WORK INSTRUCTION
Look through the records, and whenever a line includes the word "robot", copy it.

• • • • •

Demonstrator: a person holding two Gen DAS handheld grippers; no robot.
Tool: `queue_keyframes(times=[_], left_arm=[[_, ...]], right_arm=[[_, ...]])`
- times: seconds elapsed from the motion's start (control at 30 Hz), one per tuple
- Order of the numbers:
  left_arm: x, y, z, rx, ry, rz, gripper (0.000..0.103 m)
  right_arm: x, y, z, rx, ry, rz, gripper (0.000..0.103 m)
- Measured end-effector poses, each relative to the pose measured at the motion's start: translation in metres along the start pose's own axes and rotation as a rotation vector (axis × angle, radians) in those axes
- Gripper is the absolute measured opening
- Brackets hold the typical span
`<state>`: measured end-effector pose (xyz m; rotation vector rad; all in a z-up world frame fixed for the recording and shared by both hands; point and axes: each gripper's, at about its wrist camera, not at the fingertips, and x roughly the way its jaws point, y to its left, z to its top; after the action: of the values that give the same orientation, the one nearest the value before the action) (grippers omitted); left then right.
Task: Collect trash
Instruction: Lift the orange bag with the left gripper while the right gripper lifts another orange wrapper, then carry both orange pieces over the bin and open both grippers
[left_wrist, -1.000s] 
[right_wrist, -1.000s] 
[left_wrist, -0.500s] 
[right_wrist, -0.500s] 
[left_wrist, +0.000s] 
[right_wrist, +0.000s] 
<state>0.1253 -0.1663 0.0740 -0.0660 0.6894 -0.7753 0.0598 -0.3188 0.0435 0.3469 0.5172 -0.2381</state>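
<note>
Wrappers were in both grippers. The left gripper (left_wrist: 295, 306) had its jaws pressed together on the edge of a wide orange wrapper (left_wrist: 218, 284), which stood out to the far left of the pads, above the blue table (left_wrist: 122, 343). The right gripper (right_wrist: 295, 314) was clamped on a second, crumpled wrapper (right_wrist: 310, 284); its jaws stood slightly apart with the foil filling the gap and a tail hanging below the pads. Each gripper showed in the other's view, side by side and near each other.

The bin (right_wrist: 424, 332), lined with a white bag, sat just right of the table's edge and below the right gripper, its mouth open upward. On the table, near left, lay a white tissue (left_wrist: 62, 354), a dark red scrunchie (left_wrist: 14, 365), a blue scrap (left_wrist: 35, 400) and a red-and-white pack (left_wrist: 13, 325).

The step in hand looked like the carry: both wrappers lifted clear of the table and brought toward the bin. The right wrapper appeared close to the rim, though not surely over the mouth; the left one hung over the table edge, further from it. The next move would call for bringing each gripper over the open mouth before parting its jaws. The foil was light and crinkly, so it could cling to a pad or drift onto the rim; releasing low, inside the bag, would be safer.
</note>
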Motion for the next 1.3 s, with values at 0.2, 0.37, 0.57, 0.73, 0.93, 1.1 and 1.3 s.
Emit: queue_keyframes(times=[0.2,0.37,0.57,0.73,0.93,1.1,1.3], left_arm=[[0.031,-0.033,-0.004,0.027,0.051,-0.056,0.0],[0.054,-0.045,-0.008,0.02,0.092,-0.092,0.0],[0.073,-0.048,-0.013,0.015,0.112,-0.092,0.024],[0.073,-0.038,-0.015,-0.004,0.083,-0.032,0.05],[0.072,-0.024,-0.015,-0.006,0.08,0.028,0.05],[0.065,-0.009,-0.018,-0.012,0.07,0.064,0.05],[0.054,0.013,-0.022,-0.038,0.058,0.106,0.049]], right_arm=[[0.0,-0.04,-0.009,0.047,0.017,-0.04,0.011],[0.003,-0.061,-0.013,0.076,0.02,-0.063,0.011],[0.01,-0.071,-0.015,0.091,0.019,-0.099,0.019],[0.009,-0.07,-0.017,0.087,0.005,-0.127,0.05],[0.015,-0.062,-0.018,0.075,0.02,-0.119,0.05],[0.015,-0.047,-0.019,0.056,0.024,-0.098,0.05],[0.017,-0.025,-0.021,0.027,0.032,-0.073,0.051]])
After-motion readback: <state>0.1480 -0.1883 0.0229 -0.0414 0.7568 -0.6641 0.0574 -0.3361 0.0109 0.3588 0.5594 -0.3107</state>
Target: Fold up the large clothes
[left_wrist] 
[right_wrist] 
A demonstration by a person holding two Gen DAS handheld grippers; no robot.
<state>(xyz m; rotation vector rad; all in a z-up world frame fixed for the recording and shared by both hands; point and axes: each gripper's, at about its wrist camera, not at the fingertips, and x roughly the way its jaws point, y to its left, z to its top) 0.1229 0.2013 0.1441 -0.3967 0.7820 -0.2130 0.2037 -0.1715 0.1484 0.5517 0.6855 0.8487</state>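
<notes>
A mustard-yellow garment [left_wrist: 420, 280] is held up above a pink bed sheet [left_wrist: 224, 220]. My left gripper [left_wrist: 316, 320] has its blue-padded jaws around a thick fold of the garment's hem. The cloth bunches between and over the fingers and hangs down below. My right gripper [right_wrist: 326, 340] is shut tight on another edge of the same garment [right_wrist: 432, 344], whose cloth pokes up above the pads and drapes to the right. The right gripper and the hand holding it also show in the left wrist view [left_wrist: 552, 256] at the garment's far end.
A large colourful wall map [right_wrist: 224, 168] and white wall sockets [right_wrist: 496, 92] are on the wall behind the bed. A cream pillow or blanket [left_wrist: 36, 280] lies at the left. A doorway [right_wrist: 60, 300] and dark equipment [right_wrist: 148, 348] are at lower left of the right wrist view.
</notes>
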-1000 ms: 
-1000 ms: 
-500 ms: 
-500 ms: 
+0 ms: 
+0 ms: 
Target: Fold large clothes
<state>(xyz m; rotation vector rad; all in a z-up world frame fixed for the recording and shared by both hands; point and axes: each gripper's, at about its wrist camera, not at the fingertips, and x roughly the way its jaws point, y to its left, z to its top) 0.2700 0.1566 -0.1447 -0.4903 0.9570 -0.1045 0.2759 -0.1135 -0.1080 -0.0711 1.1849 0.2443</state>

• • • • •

RESPONSE
Demonstrator: a person holding two Gen DAS handheld grippers; no robot.
A demonstration by a person holding two Gen DAS handheld grippers; no robot.

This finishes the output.